Overall, Gazprom exports rose 12.1% in the first eight months to 126.3 billion cubic meters, CEO Alexey Miller told a business forum in Moscow last week.
Russia and Turkey signed an intergovernmental agreement on building a pipeline bypassing Ukraine in October 2016. Construction of the Turkish Stream pipeline has begun, with Bulgaria, Serbia and Hungary also having joined the project, according to Budapest Business Journal.

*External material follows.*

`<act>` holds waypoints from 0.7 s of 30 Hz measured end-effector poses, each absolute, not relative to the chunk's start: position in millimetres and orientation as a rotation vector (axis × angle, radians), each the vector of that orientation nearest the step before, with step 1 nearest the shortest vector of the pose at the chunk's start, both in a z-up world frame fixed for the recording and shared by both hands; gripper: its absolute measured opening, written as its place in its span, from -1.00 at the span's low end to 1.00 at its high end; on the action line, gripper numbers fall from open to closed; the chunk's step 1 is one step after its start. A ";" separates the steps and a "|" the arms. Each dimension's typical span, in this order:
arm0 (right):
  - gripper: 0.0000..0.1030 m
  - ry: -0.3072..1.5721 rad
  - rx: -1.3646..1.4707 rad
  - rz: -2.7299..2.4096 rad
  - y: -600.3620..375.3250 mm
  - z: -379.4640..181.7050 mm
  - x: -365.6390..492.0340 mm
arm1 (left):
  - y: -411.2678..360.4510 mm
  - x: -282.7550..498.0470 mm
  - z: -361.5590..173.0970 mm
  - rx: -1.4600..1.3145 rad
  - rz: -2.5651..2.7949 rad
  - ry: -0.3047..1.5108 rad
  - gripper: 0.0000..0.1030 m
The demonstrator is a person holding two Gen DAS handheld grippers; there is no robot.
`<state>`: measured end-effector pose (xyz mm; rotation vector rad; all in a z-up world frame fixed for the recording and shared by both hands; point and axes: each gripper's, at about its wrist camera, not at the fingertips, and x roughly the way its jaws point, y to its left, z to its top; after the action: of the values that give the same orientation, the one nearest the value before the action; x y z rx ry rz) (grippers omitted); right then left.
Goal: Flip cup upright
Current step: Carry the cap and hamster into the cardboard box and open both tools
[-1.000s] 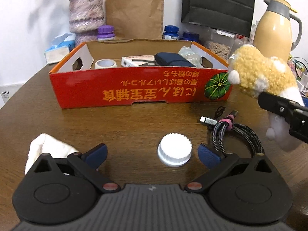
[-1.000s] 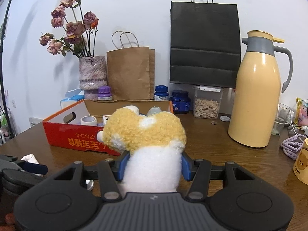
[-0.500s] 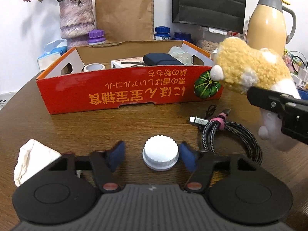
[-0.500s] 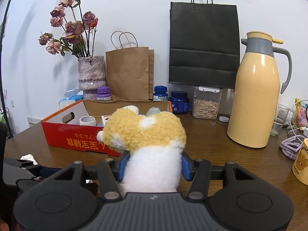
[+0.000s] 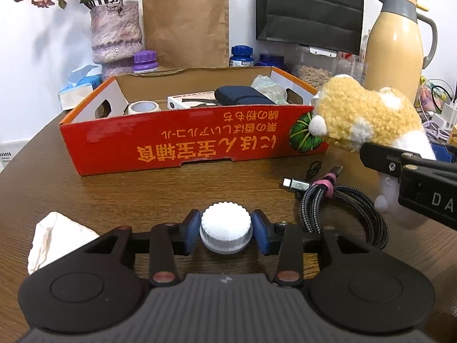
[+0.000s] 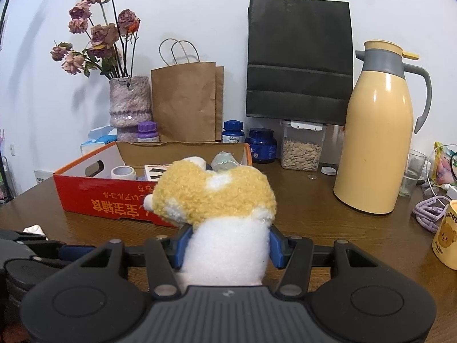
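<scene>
Upside-down orange Japanese lettering is showing on the red cardboard box [image 5: 182, 148]; "Butter" is showing on the yellow bear mug [image 6: 447, 235].

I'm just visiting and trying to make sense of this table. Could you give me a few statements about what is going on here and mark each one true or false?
1. The right gripper holds a yellow and white plush toy. True.
2. A white ridged cap sits between the blue pads of the left gripper. True; its jaws are closing around it.
3. The red cardboard box is empty. False: it holds a tape roll, a dark pouch and other items.
4. The braided cable lies inside the box. False: it lies coiled on the table, in front of the box.
5. The yellow thermos jug lies on its side. False: it stands upright.
</scene>
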<state>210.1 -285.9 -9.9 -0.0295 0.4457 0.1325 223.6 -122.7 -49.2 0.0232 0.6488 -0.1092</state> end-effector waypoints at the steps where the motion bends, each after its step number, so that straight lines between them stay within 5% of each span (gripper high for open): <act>1: 0.02 0.446 -0.028 0.131 -286.4 -10.1 210.1 | -122.3 223.1 -48.3 0.024 -0.107 0.644 -0.21; 21: 0.02 0.391 0.044 0.109 -274.9 2.2 206.6 | -84.0 206.3 -9.8 -0.061 -0.058 0.520 -0.21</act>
<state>206.6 -274.9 2.2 0.0437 0.3913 0.1088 206.3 -84.0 -9.8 -0.0612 0.5197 -0.0577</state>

Hungarian Minister of Foreign Affairs and Trade Péter Szijjártó said in July this year that the new delivery route could be completed by the end of 2019, and would be able to deliver 8 billion cubic meters of gas annually to Hungary, via Serbia. Hungaryʼs annual gas consumption is around 9 billion cubic meters.
Turkish Stream would run partway along the path of the South Stream pipeline, the projected project scrapped in 2014. The pipeline would have delivered Russian gas to Europe via the Black Sea, also bypassing Ukraine.